A niche player in the RIA custody space, the firm has traditionally acted as a turnkey asset management program (TAMP), which continues today. Part of the vision Maiorano has for the RIAs they work with is to bring them along in the TAMP space as well.
"Many successful RIAs are evolving their practice either fully or partially to be more TAMP-like," he says.
Moving from traditional advisors to embrace more wealth managers is also a part of his growth strategy, which he calls "widening the sweet spot."
"It started out as more of a boutique group of active advisors," Maiorano adds. "It's now growing with more traditional wealth managers, and we do a significant amount of business and will continue to do it in the TAMP space because of the scale, technology and the unified managed account platform that we bring to the marketplace."
The White Board
Like many first meetings with new CEOs, Maiorano's involved a white board and scented markers, where he diagramed his vision moving forward—and technology's role in it. Twenty months on and the diagram is still there, a company totem mounted on a wall in his office behind small wooden doors.
When Maiorano get's talking, he uses words one might expect: grow, thrive, sustainability, relevancy. Then he throws a curve—"nimbly," which comes from a discussion of the advantages of the firm's relatively small size.
"Is nimbly even a word?" he asks self-consciously. "I think other firms can't move a ship as nimbly as we can, because we're a mid-sized firm and can quickly move the dial."

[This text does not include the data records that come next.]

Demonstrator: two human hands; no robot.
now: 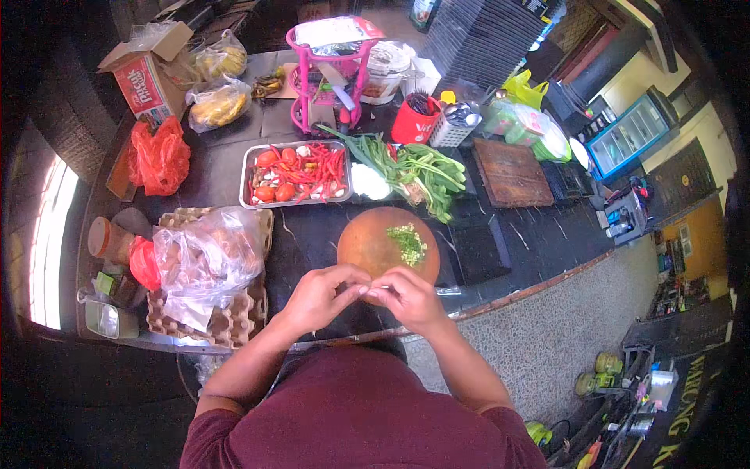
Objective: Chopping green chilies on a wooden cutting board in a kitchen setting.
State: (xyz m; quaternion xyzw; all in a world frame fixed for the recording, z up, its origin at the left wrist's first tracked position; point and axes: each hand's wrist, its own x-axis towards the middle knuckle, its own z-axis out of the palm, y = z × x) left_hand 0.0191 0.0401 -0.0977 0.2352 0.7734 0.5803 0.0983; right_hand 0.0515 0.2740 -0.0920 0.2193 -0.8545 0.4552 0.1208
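Note:
My left hand (319, 297) and my right hand (412, 300) meet fingertip to fingertip over the near edge of a round wooden chopping board (363, 240). Between the fingertips is a small pale piece, too small to name. Chopped green onion (408, 243) lies on the right half of the board. Behind the board, a bunch of leafy greens (433, 176) rests beside something bright white (369, 180). To the left of these stands a clear plastic tray (246, 176) with red chillies (310, 167), tomatoes (265, 194) and what look like garlic cloves.
Egg cartons (234, 316) under a plastic bag (211, 246) stand at left, near a red bag (159, 155). A pink rack (303, 76), a red cutlery holder (416, 120) and a white basket (448, 133) stand behind. A rectangular wooden board (511, 173) lies at right.

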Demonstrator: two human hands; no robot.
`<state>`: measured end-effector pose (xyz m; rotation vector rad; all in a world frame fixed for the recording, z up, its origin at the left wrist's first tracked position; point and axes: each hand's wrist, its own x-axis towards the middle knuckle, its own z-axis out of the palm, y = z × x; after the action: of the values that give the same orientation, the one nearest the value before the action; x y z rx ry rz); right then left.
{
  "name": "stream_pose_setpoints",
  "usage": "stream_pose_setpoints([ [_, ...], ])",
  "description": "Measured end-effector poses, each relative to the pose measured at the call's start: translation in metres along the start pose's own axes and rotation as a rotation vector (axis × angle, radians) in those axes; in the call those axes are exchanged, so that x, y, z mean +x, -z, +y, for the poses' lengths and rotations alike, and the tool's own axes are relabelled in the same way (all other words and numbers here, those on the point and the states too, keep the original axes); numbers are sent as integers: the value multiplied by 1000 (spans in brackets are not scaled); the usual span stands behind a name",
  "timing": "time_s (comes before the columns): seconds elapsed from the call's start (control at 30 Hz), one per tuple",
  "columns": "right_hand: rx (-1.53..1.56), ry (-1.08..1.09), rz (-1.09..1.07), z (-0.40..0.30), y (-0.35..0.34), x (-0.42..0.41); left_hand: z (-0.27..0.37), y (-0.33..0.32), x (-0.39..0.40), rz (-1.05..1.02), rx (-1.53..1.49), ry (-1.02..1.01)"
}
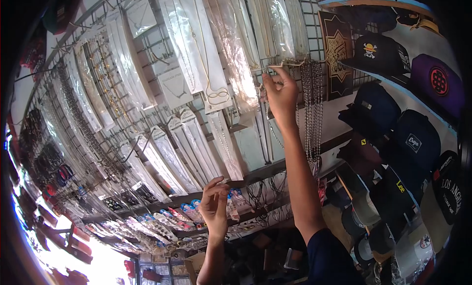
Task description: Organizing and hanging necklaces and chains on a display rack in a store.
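Note:
My right hand (279,95) is raised to a wire grid wall, its thumb and fingers at a metal display hook (276,66) near hanging chains. Whether it grips the hook or a chain cannot be told. Beside it, to the right, hangs a bunch of beaded metal chains (312,108). Left of it are necklaces in clear plastic sleeves (241,75) and a gold-coloured necklace on a white card (215,93). Lower down, my left hand (215,207) is held up with bent fingers apart and nothing seen in it, just below a carded chain bracelet (225,146).
Caps stand on blue-edged shelves (416,91) to the right, next to a dark framed plaque (335,56). Small packaged accessories (158,224) and black cords (261,193) hang low on the wall. An opened cardboard box (194,264) lies at the bottom.

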<state>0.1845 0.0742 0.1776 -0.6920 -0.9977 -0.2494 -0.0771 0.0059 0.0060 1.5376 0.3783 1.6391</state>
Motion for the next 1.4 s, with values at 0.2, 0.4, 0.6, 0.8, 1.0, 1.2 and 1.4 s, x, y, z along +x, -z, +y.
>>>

For example, he recounts that when they informed the RIAs and advisors with whom Trust works that they were going to enhance their technology, he also asked them where the company should start: with end-user experience or that of the advisor?
"Our clients all said the end-user experience, of which I'm very proud," Maiorano says. "You would think intuitively that the advisors would say, 'No, I want you to rebuild my engine to be more effective.' But they said 'No, make sure the client experience is in there first.' We didn't have a defined order of how it had to be done, and could react to their input."
He was "blown away" at the functionality of the legacy technology, but needed to "modernize the user experience and functionality."
Enter Dennis Noto, whom Maiorano says completely bought into the vision and made it happen.
"He does a tremendous amount of homework and research," Maiorano says. "We're not trying to be an Apple shop, but he is an Apple fan. The fact that the technology we're releasing doesn't have to have a user's manual, needs only three screens to achieve any needed function and the client experience looks exactly like the experience the advisor sees—this type of innovation is just not being done today."
The Meaning of Liberty
Maiorano's not a tech geek, rather a face-to-face sales guy with the gift-of-gab and clear enthusiasm for what he does. So like a good salesman, he describes the company's new (some would say groundbreaking) technology in a manner that's easily relatable.
"My father-in-law is 80 years old, and how does he read a book? He uses a Kindle," he begins. "When you go to his house, where does he spend his time? He's on the computer fiddling around. He's doing the same thing that you and I are doing as working professionals. A lot of the assets are with people age 40 to age 80, so we need to make sure that mobility is something the end client has and the advisor uses."
He asks the listener to "imagine a world where you're sitting in a coffee shop viewing your comprehensive investment performance on a tablet, and that's the world that we live in."